Yesterday I was called out to a recording studio near Sheffield city centre to tune a Yamaha C7 grand piano for an advert by a dutch software company. This was a big step for me, and a great experience that taught me about working in that industry and working under pressure in such situations. Needless to say the piano sounded excellent (even before it was tuned), but after it was tuned you could hear the full clarity and resonance of its tone. Pianos of that quality tend to be so well-made that tuning them isn’t actually as difficult as tuning an older, worn-out piano, for reasons I’ve described in previous blog posts.
That week I had an interesting experience fixing up an Eavestaff mini piano in Doncaster, tuning it twice in one afternoon in order to get it into shape so that it stays in tune (this was necessary as the piano had not been tuned in over twenty years, so the strings slipped back out of tune during the initial tuning). In such situations I’m glad I have an electronic tuning device as this makes the first rough tuning so much quicker, giving me a bit more time to spend on the second, more rigorous fine tune. Eavestaff pianos are incredibly difficult to tune not because of how they sound, but because of where the tuning pins are – either behind the keys and above the action, or underneath the keybed behind the bottom panel, requiring the piano tuner to neal down in order to tune them. They actually tend to be fairly good pianos when they’re well-maintained, but they’re a nightmare for piano tuners!
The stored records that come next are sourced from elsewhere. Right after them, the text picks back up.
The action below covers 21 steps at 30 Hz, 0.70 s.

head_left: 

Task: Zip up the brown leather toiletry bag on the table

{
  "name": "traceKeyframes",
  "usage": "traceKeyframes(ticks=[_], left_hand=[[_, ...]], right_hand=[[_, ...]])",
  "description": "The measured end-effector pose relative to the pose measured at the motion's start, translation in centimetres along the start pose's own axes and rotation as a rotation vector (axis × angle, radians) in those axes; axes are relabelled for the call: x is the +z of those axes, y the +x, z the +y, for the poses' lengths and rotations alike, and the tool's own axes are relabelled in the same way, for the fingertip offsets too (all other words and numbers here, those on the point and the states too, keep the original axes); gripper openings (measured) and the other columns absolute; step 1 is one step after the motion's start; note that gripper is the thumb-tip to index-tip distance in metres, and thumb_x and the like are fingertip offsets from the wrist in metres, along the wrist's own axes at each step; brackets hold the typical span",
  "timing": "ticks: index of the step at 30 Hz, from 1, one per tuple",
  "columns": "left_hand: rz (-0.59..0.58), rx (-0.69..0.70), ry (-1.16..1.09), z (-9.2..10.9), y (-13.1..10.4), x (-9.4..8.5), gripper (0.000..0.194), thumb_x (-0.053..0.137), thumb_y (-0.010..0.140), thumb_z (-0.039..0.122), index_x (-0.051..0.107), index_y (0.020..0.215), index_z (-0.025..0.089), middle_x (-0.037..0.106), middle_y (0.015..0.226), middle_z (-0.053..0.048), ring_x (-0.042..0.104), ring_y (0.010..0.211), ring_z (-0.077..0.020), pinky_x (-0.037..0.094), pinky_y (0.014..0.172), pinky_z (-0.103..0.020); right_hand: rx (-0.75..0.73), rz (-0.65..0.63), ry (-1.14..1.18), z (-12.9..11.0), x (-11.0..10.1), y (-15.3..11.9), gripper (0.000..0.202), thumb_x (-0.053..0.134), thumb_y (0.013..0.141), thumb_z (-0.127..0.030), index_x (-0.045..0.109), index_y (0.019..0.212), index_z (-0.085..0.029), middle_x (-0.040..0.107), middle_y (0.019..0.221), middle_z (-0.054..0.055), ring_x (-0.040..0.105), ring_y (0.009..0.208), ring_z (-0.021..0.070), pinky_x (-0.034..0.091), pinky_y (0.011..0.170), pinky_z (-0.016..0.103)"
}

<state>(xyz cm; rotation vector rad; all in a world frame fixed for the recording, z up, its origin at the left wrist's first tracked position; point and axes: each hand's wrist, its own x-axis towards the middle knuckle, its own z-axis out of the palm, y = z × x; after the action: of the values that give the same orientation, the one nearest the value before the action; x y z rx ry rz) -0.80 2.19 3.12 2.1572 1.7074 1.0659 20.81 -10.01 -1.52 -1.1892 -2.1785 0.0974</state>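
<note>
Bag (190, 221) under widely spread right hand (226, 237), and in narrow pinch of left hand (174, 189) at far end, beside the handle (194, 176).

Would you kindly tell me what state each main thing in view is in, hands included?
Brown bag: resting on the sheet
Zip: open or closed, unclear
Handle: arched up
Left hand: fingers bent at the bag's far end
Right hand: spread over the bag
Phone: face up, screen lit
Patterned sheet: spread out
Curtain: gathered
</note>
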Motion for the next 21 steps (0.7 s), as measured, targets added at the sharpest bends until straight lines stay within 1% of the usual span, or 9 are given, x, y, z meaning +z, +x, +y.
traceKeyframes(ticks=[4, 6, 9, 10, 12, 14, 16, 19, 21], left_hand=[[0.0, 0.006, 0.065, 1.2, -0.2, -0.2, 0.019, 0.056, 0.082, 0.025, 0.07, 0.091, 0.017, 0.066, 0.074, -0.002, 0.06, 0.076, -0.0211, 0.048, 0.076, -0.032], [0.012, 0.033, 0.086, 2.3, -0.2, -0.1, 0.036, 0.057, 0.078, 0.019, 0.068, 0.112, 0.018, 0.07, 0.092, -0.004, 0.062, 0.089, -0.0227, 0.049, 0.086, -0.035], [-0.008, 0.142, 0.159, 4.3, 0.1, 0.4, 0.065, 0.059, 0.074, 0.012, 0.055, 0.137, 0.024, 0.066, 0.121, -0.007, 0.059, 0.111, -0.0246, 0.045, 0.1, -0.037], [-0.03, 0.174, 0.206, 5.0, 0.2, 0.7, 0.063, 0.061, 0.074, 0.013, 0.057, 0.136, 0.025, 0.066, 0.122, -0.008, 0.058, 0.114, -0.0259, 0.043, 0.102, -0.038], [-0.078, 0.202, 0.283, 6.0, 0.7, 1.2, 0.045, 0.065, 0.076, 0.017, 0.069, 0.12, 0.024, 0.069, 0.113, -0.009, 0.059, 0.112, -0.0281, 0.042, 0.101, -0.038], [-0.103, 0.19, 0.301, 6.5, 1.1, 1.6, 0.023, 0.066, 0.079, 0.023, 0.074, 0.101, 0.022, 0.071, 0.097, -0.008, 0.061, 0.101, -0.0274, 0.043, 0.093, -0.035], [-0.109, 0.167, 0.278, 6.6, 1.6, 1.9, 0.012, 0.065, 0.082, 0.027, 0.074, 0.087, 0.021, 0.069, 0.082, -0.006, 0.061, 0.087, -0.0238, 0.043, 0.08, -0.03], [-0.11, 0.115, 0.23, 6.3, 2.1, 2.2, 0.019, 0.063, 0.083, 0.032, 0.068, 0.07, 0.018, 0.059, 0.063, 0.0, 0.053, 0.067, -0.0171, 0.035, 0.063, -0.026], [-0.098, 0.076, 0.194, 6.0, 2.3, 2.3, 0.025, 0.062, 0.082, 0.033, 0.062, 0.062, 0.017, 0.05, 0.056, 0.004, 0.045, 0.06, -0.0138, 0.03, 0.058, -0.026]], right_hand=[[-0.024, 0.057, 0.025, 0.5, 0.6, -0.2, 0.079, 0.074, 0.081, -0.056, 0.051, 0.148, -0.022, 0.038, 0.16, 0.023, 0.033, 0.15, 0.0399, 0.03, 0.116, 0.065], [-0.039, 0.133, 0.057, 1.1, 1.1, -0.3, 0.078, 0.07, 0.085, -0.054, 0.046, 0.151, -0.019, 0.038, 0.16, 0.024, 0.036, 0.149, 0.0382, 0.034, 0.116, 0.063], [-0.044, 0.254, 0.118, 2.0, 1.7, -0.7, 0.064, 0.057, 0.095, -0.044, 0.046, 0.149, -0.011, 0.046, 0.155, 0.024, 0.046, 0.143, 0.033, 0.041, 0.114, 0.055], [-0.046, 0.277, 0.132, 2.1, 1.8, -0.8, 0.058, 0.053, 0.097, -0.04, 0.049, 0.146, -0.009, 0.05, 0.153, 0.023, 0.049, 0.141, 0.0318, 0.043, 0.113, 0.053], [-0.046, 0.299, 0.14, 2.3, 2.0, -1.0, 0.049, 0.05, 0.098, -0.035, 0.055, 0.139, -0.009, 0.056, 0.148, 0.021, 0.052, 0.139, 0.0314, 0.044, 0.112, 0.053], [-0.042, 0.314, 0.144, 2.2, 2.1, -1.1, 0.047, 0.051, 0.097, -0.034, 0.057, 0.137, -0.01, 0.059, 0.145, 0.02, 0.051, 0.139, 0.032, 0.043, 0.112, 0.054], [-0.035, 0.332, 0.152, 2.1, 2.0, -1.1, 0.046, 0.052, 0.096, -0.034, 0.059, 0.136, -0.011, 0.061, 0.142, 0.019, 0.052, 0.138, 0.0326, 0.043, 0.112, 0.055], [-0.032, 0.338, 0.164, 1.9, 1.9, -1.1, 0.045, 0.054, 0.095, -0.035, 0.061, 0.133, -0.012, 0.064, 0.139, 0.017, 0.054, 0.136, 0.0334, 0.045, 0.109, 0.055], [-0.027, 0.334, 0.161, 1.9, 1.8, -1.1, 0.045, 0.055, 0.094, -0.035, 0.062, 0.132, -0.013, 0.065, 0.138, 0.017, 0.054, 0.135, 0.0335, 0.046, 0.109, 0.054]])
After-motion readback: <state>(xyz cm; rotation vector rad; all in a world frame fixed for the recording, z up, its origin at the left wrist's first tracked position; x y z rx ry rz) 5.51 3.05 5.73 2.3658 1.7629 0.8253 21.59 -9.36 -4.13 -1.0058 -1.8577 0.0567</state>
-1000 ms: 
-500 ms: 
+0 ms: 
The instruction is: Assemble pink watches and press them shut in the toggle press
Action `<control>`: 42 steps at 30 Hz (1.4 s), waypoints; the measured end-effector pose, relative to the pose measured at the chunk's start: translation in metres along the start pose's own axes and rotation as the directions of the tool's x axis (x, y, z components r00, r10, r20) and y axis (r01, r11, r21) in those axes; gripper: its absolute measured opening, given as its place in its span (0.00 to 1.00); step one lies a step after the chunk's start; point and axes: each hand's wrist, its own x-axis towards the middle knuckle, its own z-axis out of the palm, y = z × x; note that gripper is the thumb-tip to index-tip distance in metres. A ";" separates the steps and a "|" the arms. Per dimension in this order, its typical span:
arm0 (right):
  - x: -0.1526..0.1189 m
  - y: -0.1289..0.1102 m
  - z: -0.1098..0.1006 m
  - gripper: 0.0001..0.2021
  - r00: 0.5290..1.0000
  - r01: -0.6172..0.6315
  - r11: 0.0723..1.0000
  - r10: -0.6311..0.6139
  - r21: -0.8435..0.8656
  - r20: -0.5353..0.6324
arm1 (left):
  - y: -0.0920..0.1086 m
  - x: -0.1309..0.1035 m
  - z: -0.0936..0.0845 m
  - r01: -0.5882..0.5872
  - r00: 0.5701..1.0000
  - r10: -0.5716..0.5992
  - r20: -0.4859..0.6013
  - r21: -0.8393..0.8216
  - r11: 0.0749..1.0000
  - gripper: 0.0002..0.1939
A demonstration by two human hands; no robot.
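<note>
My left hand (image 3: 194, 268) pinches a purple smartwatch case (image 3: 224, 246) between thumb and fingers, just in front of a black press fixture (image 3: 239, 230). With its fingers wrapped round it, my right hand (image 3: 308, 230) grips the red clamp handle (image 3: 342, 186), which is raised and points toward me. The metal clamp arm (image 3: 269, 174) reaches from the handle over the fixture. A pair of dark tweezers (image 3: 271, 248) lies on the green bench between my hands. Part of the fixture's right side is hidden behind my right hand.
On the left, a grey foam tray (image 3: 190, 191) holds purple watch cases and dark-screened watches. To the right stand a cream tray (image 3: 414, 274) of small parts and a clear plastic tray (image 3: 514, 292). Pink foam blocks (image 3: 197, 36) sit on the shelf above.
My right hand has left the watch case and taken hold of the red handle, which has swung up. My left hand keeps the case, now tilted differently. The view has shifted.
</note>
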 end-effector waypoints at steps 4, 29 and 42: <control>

At other points over the last two weeks I’ve had piano tuning jobs in the usual places in Sheffield – Sharrow, Crookes, Hillsborough Heeley, Woodseats, Sheffield city centre, Attercliffe, Tinsley and so on. Usual tuning and maintenance, repairs and regulation. Occasional jobs in Rotherham, Doncaster and Chesterfield are always appreciated, and I don’t mind travelling further (although when I’m piano tuning outside of Sheffield there’s a very tiny extra charge for travel costs). I’m still trying to reach out to new customers so that I can broaden my customer base. I’m currently in talk with piano company in Manchester who have a few jobs for me to do over on that side on of the pennines. Strangely enough most of my long journeys outside Sheffield have tended to be to the east, from I can tell they already have a large number of piano tuners in the area. That said, I’m always happy to get more bookings over that side of the country and don’t mind making a car journey and chances are I will be able to fit you in an some point in the immediate future.